Data excerpts:
= = = = =

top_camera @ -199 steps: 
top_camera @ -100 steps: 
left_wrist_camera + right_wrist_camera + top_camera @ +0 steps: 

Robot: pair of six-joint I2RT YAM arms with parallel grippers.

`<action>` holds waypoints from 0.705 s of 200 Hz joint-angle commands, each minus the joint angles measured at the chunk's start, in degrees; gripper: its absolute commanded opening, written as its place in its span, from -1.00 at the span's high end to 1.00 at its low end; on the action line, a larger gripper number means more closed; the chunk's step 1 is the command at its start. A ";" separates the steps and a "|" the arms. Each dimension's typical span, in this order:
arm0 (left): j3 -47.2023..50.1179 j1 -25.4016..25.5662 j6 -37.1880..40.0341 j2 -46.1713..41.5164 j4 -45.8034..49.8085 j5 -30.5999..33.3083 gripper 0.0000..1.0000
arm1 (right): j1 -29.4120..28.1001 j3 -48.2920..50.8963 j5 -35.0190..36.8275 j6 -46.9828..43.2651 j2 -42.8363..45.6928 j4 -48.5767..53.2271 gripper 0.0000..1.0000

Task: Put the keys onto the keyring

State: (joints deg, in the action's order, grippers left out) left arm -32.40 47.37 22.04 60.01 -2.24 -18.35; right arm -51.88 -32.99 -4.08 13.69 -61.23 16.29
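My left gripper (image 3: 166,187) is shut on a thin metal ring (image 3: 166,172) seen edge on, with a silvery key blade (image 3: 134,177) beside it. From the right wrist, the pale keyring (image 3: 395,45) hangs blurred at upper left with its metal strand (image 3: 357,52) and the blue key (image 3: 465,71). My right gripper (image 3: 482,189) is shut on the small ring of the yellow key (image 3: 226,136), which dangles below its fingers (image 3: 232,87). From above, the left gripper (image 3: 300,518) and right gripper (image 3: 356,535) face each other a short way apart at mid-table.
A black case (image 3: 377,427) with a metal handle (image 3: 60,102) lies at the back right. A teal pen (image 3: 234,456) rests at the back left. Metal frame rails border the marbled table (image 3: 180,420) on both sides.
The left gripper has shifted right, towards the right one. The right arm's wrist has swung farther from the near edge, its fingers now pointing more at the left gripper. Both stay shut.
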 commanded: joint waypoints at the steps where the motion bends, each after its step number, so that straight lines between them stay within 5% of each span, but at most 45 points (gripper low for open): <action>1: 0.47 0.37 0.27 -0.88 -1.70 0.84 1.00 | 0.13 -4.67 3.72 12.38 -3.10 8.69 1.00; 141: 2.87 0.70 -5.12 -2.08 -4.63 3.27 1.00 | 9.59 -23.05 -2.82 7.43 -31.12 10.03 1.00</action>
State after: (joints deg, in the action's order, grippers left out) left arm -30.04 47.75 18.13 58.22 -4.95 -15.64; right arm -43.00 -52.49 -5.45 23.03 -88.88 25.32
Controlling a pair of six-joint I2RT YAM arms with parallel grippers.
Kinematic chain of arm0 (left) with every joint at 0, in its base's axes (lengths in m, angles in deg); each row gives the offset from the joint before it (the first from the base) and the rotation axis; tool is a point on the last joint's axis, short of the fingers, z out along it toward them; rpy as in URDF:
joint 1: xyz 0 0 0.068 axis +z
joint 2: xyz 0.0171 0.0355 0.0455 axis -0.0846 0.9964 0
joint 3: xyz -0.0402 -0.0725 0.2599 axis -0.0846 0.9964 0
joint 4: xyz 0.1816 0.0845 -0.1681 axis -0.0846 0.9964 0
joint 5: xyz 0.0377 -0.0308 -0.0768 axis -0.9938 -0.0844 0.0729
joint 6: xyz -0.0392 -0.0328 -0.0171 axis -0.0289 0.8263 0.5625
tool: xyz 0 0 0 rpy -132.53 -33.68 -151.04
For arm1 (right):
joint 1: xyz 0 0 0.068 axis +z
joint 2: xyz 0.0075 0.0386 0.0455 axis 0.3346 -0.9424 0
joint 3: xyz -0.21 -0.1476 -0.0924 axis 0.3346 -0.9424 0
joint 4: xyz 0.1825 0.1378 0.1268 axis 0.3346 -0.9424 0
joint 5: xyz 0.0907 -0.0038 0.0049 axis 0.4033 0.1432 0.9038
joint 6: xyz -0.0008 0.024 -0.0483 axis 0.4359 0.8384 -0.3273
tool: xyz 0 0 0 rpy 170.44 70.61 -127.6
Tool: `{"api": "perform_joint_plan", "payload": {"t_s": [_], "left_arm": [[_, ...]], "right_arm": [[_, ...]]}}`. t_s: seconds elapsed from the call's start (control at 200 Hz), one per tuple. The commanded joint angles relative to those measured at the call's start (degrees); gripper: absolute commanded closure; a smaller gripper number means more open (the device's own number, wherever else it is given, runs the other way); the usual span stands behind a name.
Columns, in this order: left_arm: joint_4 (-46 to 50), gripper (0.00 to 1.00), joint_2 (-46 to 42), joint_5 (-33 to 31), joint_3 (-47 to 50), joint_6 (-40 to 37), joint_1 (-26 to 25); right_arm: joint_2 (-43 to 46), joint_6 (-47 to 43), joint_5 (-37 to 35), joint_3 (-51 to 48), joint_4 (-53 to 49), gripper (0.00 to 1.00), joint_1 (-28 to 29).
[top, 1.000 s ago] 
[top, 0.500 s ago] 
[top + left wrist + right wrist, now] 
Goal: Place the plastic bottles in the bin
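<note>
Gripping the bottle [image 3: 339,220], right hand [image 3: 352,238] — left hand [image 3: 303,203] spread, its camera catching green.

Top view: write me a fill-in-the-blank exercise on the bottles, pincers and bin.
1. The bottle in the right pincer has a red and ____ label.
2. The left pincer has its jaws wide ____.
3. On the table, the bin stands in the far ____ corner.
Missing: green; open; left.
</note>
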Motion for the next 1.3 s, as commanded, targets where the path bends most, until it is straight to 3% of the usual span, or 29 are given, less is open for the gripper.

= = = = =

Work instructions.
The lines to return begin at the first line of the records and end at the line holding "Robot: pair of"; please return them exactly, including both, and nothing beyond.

Reply to the exercise.
top_camera @ -199 steps: 
top_camera @ -100 steps: 
left_wrist_camera + right_wrist_camera + top_camera @ +0 steps: 

Robot: pair of six-joint I2RT YAM arms with parallel grippers.

For this exercise, the work is now complete.